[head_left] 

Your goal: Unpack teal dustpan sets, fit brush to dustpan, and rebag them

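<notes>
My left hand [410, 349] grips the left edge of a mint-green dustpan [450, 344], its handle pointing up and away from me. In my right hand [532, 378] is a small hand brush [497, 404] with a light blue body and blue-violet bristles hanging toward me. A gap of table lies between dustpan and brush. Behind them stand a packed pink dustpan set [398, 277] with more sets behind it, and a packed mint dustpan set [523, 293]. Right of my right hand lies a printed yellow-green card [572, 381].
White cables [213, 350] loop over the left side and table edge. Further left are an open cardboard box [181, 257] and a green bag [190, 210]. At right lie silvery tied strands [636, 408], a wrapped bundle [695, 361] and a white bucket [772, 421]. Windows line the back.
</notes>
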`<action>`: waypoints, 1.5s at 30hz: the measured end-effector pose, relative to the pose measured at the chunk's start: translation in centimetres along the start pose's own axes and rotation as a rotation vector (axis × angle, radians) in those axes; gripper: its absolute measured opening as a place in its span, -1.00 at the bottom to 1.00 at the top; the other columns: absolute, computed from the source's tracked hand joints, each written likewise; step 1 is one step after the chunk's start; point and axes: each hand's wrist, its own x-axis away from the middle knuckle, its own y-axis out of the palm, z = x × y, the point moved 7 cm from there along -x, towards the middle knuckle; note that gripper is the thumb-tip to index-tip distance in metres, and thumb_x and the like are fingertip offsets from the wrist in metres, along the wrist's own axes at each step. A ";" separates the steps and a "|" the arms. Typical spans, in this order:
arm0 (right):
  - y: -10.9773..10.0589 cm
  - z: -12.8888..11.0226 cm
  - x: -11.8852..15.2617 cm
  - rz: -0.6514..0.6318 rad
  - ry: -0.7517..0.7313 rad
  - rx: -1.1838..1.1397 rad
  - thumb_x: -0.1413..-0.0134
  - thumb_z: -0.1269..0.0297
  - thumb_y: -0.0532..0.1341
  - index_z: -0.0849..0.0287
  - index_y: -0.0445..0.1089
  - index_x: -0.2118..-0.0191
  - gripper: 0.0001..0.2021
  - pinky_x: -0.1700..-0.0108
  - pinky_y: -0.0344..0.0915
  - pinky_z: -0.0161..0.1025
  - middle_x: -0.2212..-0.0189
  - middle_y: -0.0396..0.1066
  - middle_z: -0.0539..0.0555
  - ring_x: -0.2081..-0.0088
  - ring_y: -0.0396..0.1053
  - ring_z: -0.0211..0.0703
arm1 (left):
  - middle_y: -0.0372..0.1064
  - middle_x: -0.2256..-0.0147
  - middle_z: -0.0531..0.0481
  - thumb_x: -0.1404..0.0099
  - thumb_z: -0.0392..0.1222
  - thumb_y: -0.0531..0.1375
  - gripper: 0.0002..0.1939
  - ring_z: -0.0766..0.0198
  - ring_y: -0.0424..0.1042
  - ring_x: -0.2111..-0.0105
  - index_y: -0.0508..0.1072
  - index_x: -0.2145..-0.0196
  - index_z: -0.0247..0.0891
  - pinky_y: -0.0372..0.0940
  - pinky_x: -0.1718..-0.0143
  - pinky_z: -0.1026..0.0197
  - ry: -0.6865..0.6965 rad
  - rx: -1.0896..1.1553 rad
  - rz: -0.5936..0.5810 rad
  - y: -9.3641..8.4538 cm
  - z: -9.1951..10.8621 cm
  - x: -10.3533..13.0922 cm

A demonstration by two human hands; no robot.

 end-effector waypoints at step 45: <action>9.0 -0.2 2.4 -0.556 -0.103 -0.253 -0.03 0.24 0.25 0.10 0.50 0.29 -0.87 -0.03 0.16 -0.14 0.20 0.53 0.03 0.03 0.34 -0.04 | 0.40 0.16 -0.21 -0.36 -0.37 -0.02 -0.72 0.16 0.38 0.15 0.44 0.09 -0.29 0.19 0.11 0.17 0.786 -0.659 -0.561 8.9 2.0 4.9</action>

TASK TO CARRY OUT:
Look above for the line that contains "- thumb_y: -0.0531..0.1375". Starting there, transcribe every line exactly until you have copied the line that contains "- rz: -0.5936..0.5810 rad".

SOLUTION:
  - thumb_y: -0.0531..0.1375
  - gripper: 0.0002..0.1939
  - ring_z: -0.0766..0.0198
  - ring_y: -0.0424..0.1042
  - ring_x: -0.2111..-0.0105
  - index_y: -0.0508..0.1072
  - index_x: -0.2145..-0.0196
  - index_z: -0.0247..0.0891
  - pinky_y: -0.0372..0.0940
  - pinky_x: -0.1718..-0.0143
  - pinky_z: -0.1026..0.0197
  - ry: -0.6865..0.6965 rad
  - rx: -1.0896..1.1553 rad
  - rz: -0.5936..0.5810 rad

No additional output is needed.